Washington's spectacular failure to manage the nation's finances has raised concerns that a gridlocked government is also powerless to revive a slowing economy.
The latest economic data raised fresh fears that recovery could soon turn back into recession. The nation's gross domestic product, the broadest measure of the economy, rose at an anemic 1.3 percent annual rate in the second quarter, the Commerce Department said Friday.
Revisions to first-quarter data were more alarming. The government now says the economy grew just 0.4 percent in the first three months of the year, not the 1.9 percent gain logged in its previous report.
"Everybody expected GDP to be weak for the second quarter," said Tim Ghriskey, chief investment officer of Solaris Asset Management. "But this is a pretty shockingly low number. The revision to the first quarter is even more shocking."
Much of the second-quarter weakness came from a sharp slowdown in consumer spending, which rose just 0.1 percent in the second quarter after rising 2.1 percent in the first three months of the year.
Consumers have had plenty of reasons to pull back this year: Job prospects are grim, wages have barely budged and a surge in gasoline prices took a big bite out of their household budgets.
Consumer sentiment continues to worsen. A widely followed index released Friday fell in July to its lowest point in more than two years. The ongoing spectacle of dysfunctional government isn't helping, according to Richard Curtin, director of the Thomson Reuters/University of Michigan consumer sentiment index.
"While consumers may not fully understand the debate about the federal debt, they do understand the meaning of the oft-repeated warnings of 'dire economic consequences,"' he said.
There were some bright spots in the economic data. Business investment growth picked up in the second quarter, as companies continued to try to expand output without hiring more workers. A lower dollar is also helping American companies that sell their products in booming overseas markets where economic growth is strong. Car sales, hit hard by supply interruptions from the earthquake in Japan, are expected to rebound in the second half of the year.
Those positive forces were offset by ongoing spending cuts by state and local governments. Now, as the federal government moves to make broad budget cuts, those headwinds will get stronger.
With just days left before the government runs out of cash to pay its bills, Congress and the White House are veering toward an economic calamity of their own making. As of Wednesday, the most recent update available, the Treasury had just $73.8 billion left in its account with the Federal Reserve. That means the U.S. government is holding less cash to fund operations than banks like Citigroup or Morgan Stanley.
If Congress fails to restore the Treasury's borrowing authority by next week, the shutdown of federal payments for everything from Social Security checks to the nation's air traffic control system would be felt within days.
Damage to the economy would be severe. Government spending represents about 10 percent of GDP. Removing that spending would produce an immediate, sharp contraction in economic growth.
Friday's GDP numbers underscored just how vulnerable the recovery is to a prolonged debt ceiling deadlock.
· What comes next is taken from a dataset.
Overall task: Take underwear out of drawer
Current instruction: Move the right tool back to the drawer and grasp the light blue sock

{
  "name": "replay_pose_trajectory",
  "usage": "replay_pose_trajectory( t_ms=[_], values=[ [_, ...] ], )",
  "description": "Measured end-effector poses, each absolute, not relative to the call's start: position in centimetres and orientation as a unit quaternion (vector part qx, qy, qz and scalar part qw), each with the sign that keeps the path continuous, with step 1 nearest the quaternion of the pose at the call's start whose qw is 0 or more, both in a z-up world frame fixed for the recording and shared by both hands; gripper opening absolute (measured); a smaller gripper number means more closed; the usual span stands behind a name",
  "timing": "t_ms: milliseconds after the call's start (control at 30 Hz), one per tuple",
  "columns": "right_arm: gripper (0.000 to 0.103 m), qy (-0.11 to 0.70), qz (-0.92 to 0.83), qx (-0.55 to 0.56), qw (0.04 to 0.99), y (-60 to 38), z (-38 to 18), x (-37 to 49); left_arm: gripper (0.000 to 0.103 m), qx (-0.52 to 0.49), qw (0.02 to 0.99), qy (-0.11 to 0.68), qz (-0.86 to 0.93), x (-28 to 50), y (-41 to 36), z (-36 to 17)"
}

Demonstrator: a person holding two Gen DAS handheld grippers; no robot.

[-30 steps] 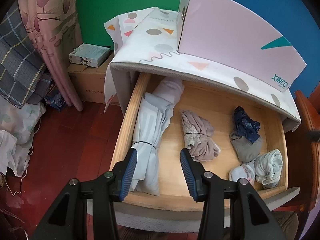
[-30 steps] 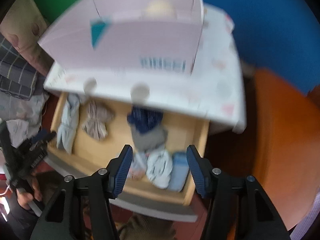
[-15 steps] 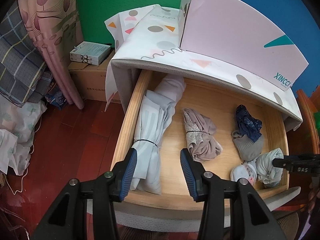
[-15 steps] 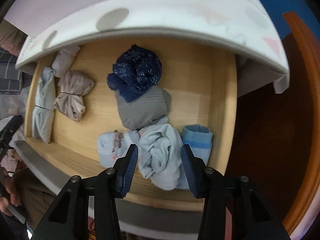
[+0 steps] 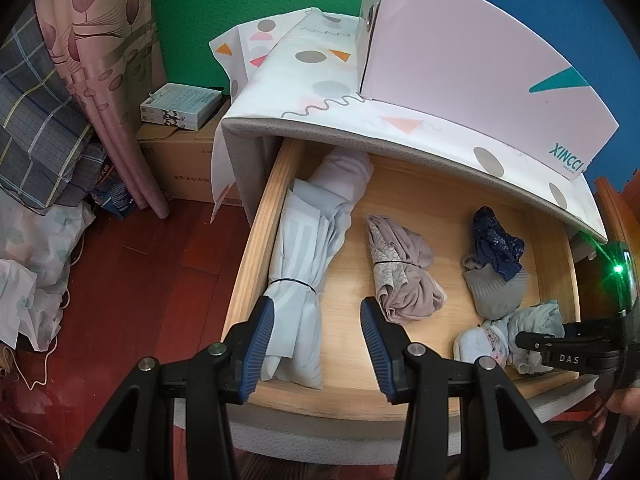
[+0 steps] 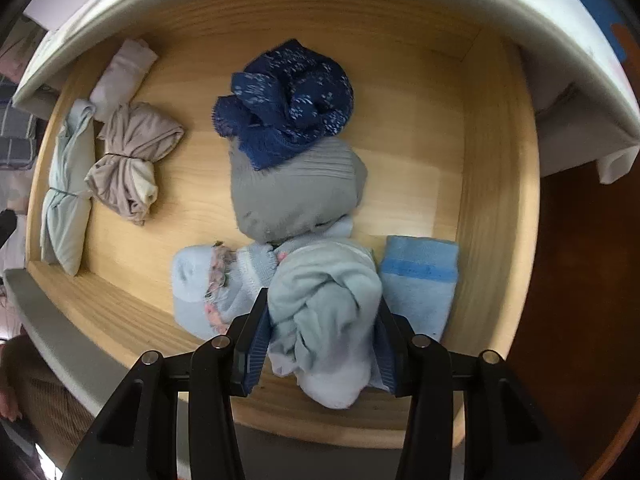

"There is absolutely no good news in this report," said David Semmens, U.S. economist at Standard Chartered. "One would really hope that it will focus the minds of those in Washington on resolving the debt ceiling issue as soon as possible."
Even if a deal is reached in time, it remains to be seen how much lasting impact the debt debacle will have on businesses and consumers. The damage to confidence could ease once an agreement is reached.
But there is little government can do now to revive economic growth. Another round of stimulus spending is out of the question. If anything, the inevitable spending cuts will act as a further drag on an economy that it already dangerously close to recession.
"With a fiscal consolidation on the way, it is hard to see the economy getting much stronger, said Paul Dales, a senior economist at Capital Economics.
The Fed, meanwhile, recently announced it was adopting a "wait and see" policy after pumping $60 billion of cash into the financial system while holding interest rates near zero.
Fed policy makers are forecasting a pickup in growth in the second half as the central bank waits for signs that recent policies are working. If they aren't, there isn't much more the Fed can do to get the economy moving again.
"Monetary policy is not effective," said Paul McCulley, a former portfolio manager at PIMCO, a large investment fund. "It doesn't mean that the Fed is not very competent. It simply means that the private sector is (paying down debt) and doesn't want credit at any price."